Summer in L.A. means nonstop outdoor food events, so who better than hang out with than king-of-the-streets chef Roy Choi?
Choi held court Friday night at The Container Yard in the Arts District, where guests at Blue Moon Brewing Co.’s Cook, Collaborate & Listen party paired Korean tacos from the chef’s legendary Kogi BBQ truck with Cinnamon Horchata Ales and White IPAs. And because The Container Yard is known for incubating and celebrating artists and displaying their work on its industrial walls, husband-and-wife painters Kozyndan created a new piece honoring Choi at the free bash.
“For me, this party is all love,” the always community-minded Choi said. “Free beer, free food.”
Choi talked about the difference between New York and L.A. and how they eat and get down.
“When you’re young and broke or old and rich, New York is the best,” said Choi, who believes that L.A. gives everyone else a better way to breathe.
“It’s Friday night,” he added, dressed in a Stussy T-shirt and jeans, at a party where many wore tank tops and shorts and there was a guy rocking a double man bun. “My body and spirit, the last thing I want to do is put on a suit and go through that whole charade and sit for hours in a fancy restaurant.”
Choi once interned at Le Bernardin, but what he’s thinking about when he runs his food trucks or expands his game-changing fast-food chain Locol (which just launched in Oakland) is how he can continue to feed dozens of people for the price of one tasting menu.
“I don’t think we, as chefs in Los Angeles, lack the talent or experience or knowledge,” Choi says. “We’re playing a different type of music.”
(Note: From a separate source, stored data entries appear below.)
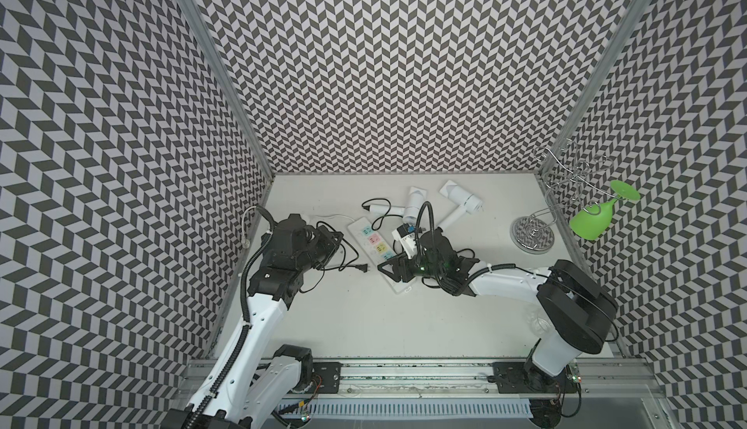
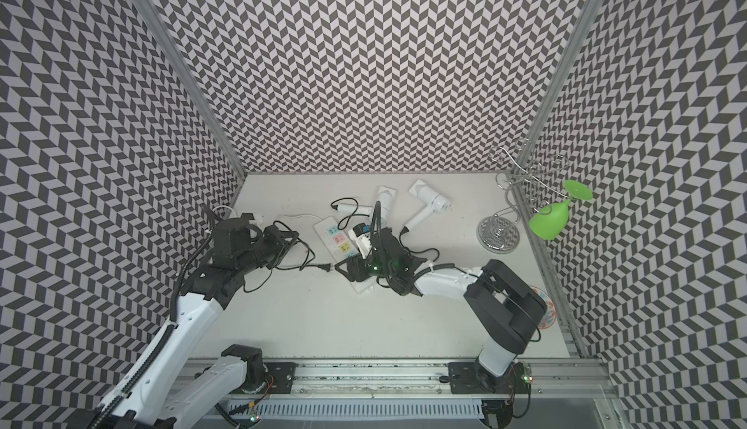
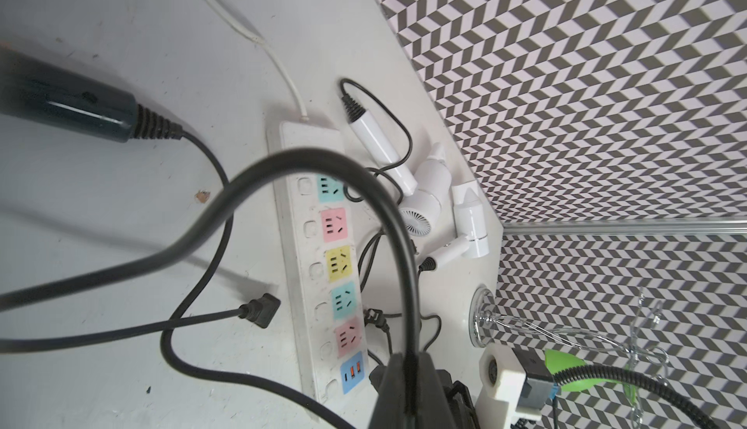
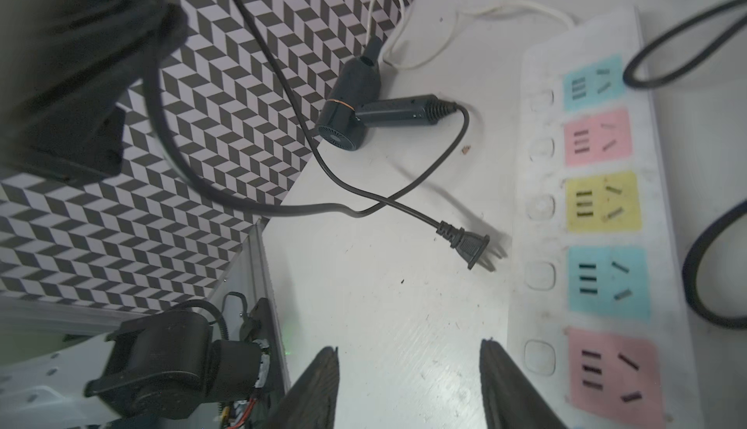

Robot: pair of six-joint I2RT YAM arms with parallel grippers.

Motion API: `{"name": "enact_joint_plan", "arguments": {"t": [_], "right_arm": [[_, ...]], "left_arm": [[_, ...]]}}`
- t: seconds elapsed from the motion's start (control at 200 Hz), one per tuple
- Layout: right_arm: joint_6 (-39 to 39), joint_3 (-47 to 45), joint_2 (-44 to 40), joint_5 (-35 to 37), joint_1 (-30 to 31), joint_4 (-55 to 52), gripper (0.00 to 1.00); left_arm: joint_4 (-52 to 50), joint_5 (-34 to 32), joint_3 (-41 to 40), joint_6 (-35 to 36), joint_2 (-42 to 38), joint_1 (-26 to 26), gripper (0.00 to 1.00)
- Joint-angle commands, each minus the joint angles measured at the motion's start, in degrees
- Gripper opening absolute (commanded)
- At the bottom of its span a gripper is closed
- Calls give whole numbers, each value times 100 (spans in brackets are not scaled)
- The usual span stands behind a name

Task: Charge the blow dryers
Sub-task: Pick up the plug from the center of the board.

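Right wrist view: your right gripper [image 4: 408,390] hangs low over the table [image 4: 384,305], jaws abt half apart w/ nothing btwn them. The two-prong plug [image 4: 471,245] lies flat just ahead, right beside the power strip [image 4: 541,318], prongs aimed at its edge. Looks to me like the open jaws are lined up to come in on that plug. In the left wrist view your left gripper [image 3: 406,386] is clamped tight on the black cord [image 3: 307,156], w/ a loop of it raised off the table. That's prob. to take up slack so the plug end lies free for the other arm. The dark dryer [image 4: 347,116] it belongs to lies on its side at the table edge by the patterned wall, apart from the strip. It has a blue-black body, thin copper ring, round rear grille, and a handle pointing toward the strip w/ a ribbed strain relief. The two white dryers [image 1: 414,204] lie at the back of the table past the strip, cords curled beside them. Every one of the pastel sockets [image 4: 604,200] I can see is empty, so I'd say no dryer is plugged in yet.
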Motion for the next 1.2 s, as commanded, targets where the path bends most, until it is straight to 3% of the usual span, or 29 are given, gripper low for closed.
{"name": "enact_joint_plan", "arguments": {"t": [0.0,0.22,0.411,0.801,1.117,1.192], "right_arm": [[-1497,-30,-135,265,55,570,56],[-2613,460,298,148,72,658,55],[-2713,944,761,73,132,956,53],[-2204,2127,2033,642,424,1069,47],[-1793,2626,2656,408,616,1349,47],[-1715,2605,2725,475,618,1516,40]], "left_arm": [[327,754,280,345,-175,254,0],[1125,1854,288,714,-369,625,0],[1755,2923,485,959,-229,759,0],[2067,3730,599,1119,-350,933,0],[1902,4019,644,1311,-438,1007,0],[1902,4054,608,1323,-447,1044,0]]}}
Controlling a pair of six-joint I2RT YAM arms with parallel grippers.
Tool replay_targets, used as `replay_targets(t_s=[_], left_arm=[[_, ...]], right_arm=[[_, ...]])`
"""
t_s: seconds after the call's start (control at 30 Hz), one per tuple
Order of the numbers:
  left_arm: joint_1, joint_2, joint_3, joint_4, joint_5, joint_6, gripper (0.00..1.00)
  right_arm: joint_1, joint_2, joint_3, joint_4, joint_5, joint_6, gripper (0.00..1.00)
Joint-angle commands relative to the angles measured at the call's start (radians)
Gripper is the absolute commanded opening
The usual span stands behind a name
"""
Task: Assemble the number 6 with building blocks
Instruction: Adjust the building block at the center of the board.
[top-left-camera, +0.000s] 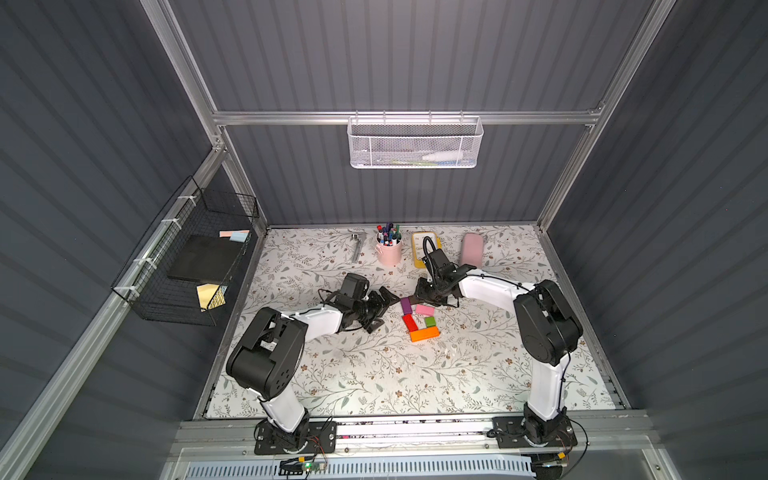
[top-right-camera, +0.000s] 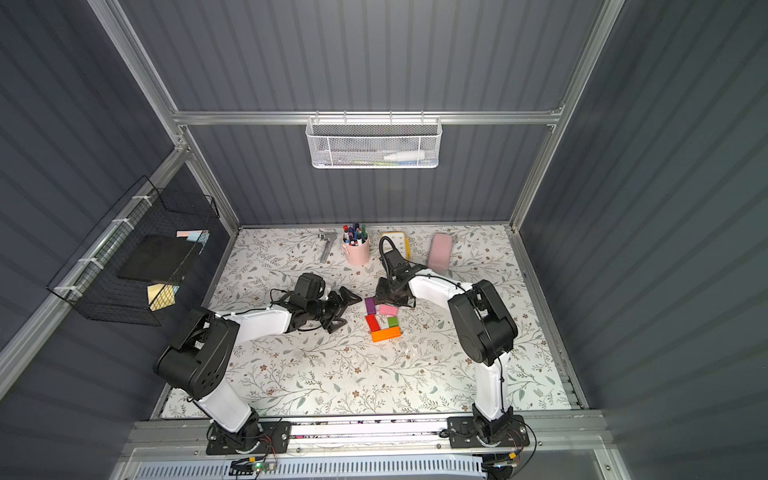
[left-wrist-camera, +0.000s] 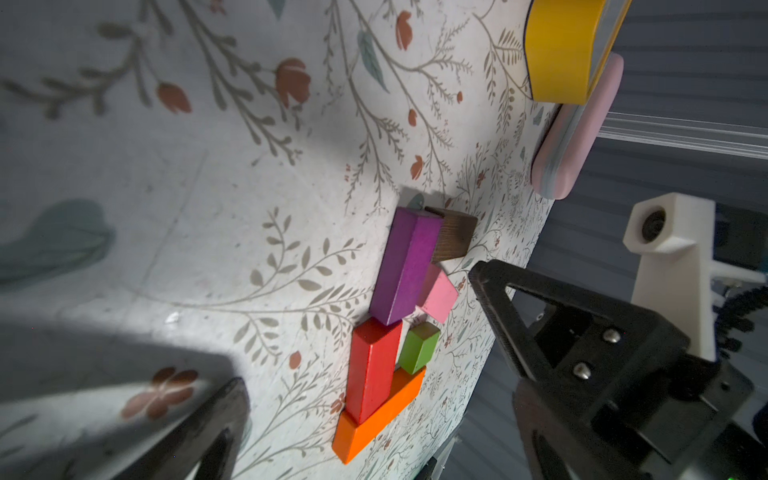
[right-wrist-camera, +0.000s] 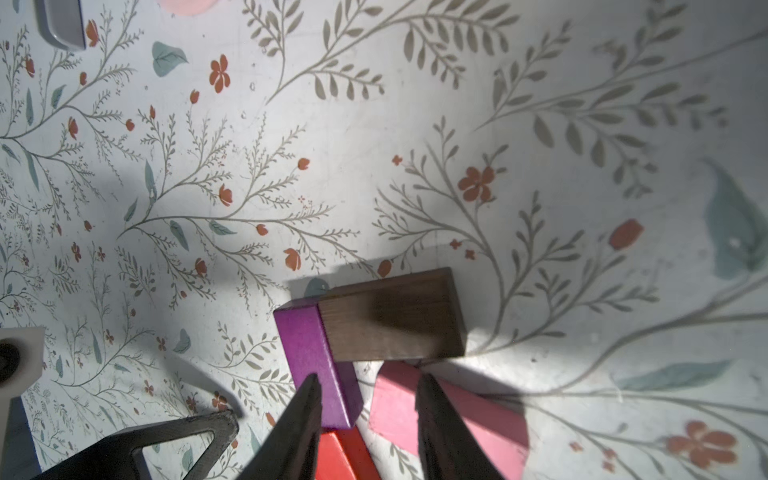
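6 (top-right-camera: 374, 322): laid flat mid-table (top-left-camera: 332, 374), between the two grippers; all six blocks are seen in the left wrist view.
Orange (top-left-camera: 424, 333): bottom bar, on the side nearest the robot bases.
Red (top-left-camera: 409, 322): lower left side, one end set against the left part of Orange.
Green (top-left-camera: 429, 321): lower right side, touching Orange and parted from Red by a small square gap.
Pink (top-left-camera: 424, 309): middle bar, slightly tilted, just beyond Green, with one end by Purple.
Purple (top-left-camera: 406, 304): upper left side, in line with Red and touching it.
Brown (right-wrist-camera: 395, 316): top bar, lying flat against the far end of Purple; mostly hidden under the right gripper in both top views.
Left gripper (top-left-camera: 384, 312): jaws are spread wide and nothing is held; it is placed just left of Purple, apart from the blocks.
Right gripper (right-wrist-camera: 368, 380): jaws are parted by a narrow gap and nothing is clasped; the tips are seen over Purple and Pink, just short of Brown. Contact with the blocks cannot be told.
Back of table: a pen cup (top-left-camera: 389, 253), a yellow clock (top-left-camera: 417, 253) and a pink case (top-left-camera: 471, 249) are lined up, well apart from the blocks.
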Motion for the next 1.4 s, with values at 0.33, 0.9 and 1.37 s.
replay_targets(t_s=[0.33, 0.9, 1.37], left_arm=[[-0.008, -0.041, -0.007, -0.021, 0.009, -0.002, 0.99], [-0.006, -0.010, 0.010, -0.017, 0.008, -0.002, 0.99], [-0.008, -0.010, 0.008, -0.015, 0.004, -0.004, 0.99]], right_arm=[[0.012, 0.050, 0.002, 0.000, -0.007, 0.007, 0.40], [0.011, 0.045, -0.008, 0.001, -0.039, -0.013, 0.40], [0.011, 0.048, -0.016, 0.010, -0.059, -0.016, 0.40]])
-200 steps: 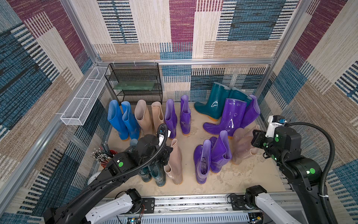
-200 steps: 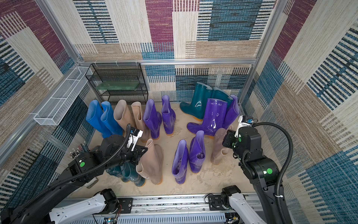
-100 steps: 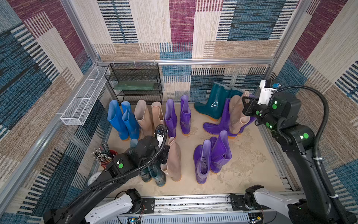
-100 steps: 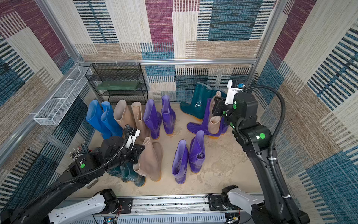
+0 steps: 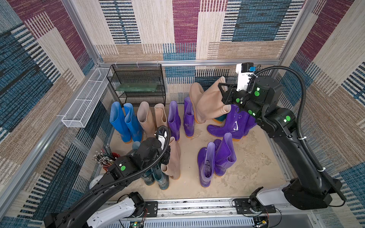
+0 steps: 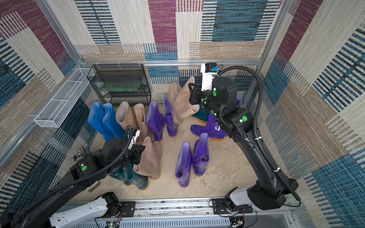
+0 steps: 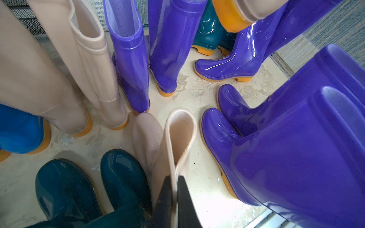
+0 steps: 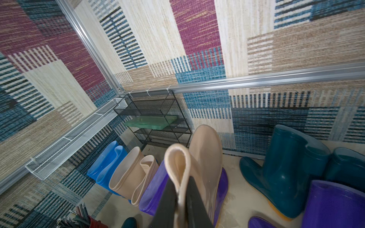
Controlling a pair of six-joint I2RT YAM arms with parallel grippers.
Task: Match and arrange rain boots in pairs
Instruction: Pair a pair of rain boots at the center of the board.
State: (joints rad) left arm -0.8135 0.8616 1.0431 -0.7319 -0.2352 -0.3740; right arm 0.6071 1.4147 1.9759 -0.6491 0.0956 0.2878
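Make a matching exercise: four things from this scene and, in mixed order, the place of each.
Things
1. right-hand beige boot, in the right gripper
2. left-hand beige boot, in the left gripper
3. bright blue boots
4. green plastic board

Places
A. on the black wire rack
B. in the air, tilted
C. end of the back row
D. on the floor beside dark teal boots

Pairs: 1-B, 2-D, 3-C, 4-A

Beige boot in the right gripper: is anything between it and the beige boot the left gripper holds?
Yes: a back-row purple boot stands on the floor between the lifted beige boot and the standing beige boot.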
And they take that music to the streets. After the successful debut of Locol in Watts, Choi’s getting ready to launch a Locol food truck that will start following around Kogi trucks in September. He’s also already got a Three Worlds Cafe truck, which is a spinoff of a juice and smoothie bar and coffeeshop that was previously in South Central and is moving to Watts. He might take the truck’s Dole Whips back on the road soon after Three Worlds Cafe opens in Watts.
On the night Choi took over The Container Yard, another L.A. food-truck force, Guerrilla Tacos, threw its own raucous outdoor party to celebrate its four-year anniversary and make a major announcement: Chef Wes Avila’s beloved market-driven tacos have found a brick-and-mortar location. He plans to open in the Arts District next summer.
In the meantime, you can find Guerrilla Tacos every Sunday at the Smorgasburg outdoor food market’s new downtown L.A. location. Smorgasburg has been giving visitors many reasons to come back and back again, with events like an ice cream showcase, a BBQ bash and this coming Sunday’s KCRW pie popup.
Other outdoor food parties coming up include many of the downtown events during the Los Angeles Food & Wine Festival, which starts Thursday and runs through the weekend. We’re especially excited about Thursday’s extravaganza celebrating Emeril Lagasse’s new six-episode Amazon (AMZN) show Eat the World (which will be available for Prime members starting on Sept. 2).
“Each episode is about trying to learn the culture,” says Lagasse, who went to China to eat soup dumplings with Mario Batali for the first episode and then visited South Korea with Danny Bowien and Cuba with Aaron Sanchez. “It’s about learning ingredients and techniques and trying to understand the people who make the food.”
For one episode, Lagasse, who also stresses to me that he understands that many American restaurant-goers are over fine dining, travels to Italy with Mozza’s Nancy Silverton. Silverton herself will be part of a crazy outdoor food party in L.A. on Wednesday, September 7, with some of the world’s most storied chefs going casual. She’ll be at Wolfgang Puck at Hotel Bel-Air along with Puck himself, Argentine grill master Francis Mallman (whom you might remember from Netflix’s Chef’s Table) and fellow fire-starter Eric Werner from Hartwood in Tulum for a barbecue feast with communal seating on the hotel’s front lawn.
And then, a few days later at Royce Quad at UCLA, there’s the annual L.A. Loves Alex’s Lemonade blowout, which has raised more than $3.2 million to fund childhood-cancer research over the years and secured more than $1 million at its 2015 event alone.
Silverton will be here too, at the Sept. 10 event hosted by husband-and-wife chefs Suzanne Goin and David Lentz, and the stacked lineup of more than 50 chefs serving food also includes other L.A. forces like Michael Cimarusti, Michael Voltaggio and Bryant Ng, along with visiting stars like New York’s April Bloomfield, Jonathan Waxman and Nick Anderer. It will, as always, be an event that’s both family-friendly and glitzy, where toddlers pound desserts, expensive wine flows freely and celebrities like Lena Dunham watch the action as hedge-fund bosses and society families bid tens of thousands of dollars for auction items like Goin, Silverton and friends cooking a private dinner at their house—or perhaps the outdoor setting of their choice.